17 doch iedereen moet geven naar vermogen en naar de zegen, die Jahweh, uw God, u geschonken heeft.
Songa hañenga ze mete ama’e ze lahilahy ty amo fitahiañe natolo’ Iehovà Andrianañahare’o azoo.
18 Ge moet in al uw steden, die Jahweh, uw God, aan uw stammen zal geven, rechters en ambtslieden over u aanstellen, die voor het volk een rechtvaardig oordeel zullen vellen.

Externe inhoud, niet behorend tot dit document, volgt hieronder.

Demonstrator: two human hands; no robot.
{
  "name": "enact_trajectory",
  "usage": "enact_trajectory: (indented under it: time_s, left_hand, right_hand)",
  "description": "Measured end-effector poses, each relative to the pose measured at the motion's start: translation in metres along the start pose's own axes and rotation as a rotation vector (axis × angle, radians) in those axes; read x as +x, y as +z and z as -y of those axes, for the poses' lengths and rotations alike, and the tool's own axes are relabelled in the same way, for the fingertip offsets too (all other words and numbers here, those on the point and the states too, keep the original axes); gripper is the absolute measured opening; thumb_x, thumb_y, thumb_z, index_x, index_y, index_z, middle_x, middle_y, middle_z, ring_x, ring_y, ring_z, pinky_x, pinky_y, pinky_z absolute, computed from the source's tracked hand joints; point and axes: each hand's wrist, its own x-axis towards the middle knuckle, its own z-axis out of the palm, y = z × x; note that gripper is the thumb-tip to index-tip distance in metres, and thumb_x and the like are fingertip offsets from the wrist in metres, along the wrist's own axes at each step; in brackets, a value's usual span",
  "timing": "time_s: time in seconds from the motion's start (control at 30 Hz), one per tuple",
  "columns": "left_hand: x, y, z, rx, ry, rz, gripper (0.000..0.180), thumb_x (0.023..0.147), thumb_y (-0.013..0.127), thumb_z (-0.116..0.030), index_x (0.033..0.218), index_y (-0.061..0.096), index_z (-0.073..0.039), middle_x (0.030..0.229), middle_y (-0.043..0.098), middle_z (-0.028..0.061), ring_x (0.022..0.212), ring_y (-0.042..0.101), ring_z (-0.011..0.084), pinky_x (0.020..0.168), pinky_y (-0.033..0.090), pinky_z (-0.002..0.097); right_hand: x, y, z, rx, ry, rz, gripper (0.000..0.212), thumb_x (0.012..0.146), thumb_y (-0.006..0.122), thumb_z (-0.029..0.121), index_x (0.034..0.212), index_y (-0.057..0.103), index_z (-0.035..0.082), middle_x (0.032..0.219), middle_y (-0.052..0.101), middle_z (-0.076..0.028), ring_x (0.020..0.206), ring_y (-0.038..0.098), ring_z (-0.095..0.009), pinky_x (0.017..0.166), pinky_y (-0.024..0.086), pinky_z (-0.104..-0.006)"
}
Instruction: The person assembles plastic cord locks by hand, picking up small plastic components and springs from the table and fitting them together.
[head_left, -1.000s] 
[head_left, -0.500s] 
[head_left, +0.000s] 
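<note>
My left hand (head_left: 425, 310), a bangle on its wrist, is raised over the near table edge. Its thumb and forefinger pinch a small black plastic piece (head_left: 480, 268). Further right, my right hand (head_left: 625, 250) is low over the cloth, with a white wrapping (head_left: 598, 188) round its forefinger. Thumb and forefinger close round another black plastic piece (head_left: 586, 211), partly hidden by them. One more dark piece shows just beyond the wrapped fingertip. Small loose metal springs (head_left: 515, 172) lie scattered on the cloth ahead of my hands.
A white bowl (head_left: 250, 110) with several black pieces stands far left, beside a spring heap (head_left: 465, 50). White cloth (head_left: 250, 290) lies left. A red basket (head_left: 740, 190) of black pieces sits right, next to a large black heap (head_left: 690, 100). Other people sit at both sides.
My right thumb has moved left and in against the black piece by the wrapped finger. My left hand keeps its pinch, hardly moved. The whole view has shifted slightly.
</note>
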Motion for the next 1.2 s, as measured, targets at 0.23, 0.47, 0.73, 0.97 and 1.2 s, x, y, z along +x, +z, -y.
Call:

Hajado’o amy ze rova hatolo’ Iehovà Andrianañahare’o azo amy ze hene fifokoañe ty mpizaka naho ty mpifehe, vaho ho zakae’ iereo an-jaka vantañe ondatio.
19 Ge moogt het recht niet verkrachten, geen aanzien van personen laten gelden, en geen geschenken aannemen; want geschenken verblinden de ogen der wijzen, en verdraaien de woorden der rechtvaardigen.
Ko manao zaka vilañe, le ko mirihy ondaty, naho ko mandrambe vokàñe, amy te haripe’ ty vokàñe ty fihaino’ o mahihitseo vaho ampi­kelohe’e ty saontsi’ o vañoñeo.
20 Voor gerechtigheid, en voor gerechtigheid alleen moet ge ijveren, opdat ge moogt leven en het land moogt bezitten, dat Jahweh, uw God, u gaat geven.
Ty hatò, ty hatò avao ty horihe’o, soa te ho veloñe, handovà’o i tane atolo’ Iehovà Andrianañahare’o azoy.
21 Ge moogt geen gewijde bomen planten, van welke soort dan ook, naast het altaar van Jahweh, uw God, dat gij voor u zult bouwen,
Ko añoreña’o bodan-kataeñ’ inoñ’ inoñe marine i kitrely ho ranjie’o ho a Iehovà Andrianañahare’oy;
22 noch een wijsteen oprichten, want Jahweh, uw God, haat ze.
le ko ampi­troara’o boda-iambaneañe, ie heje’ Iehovà Andrianañahare’o.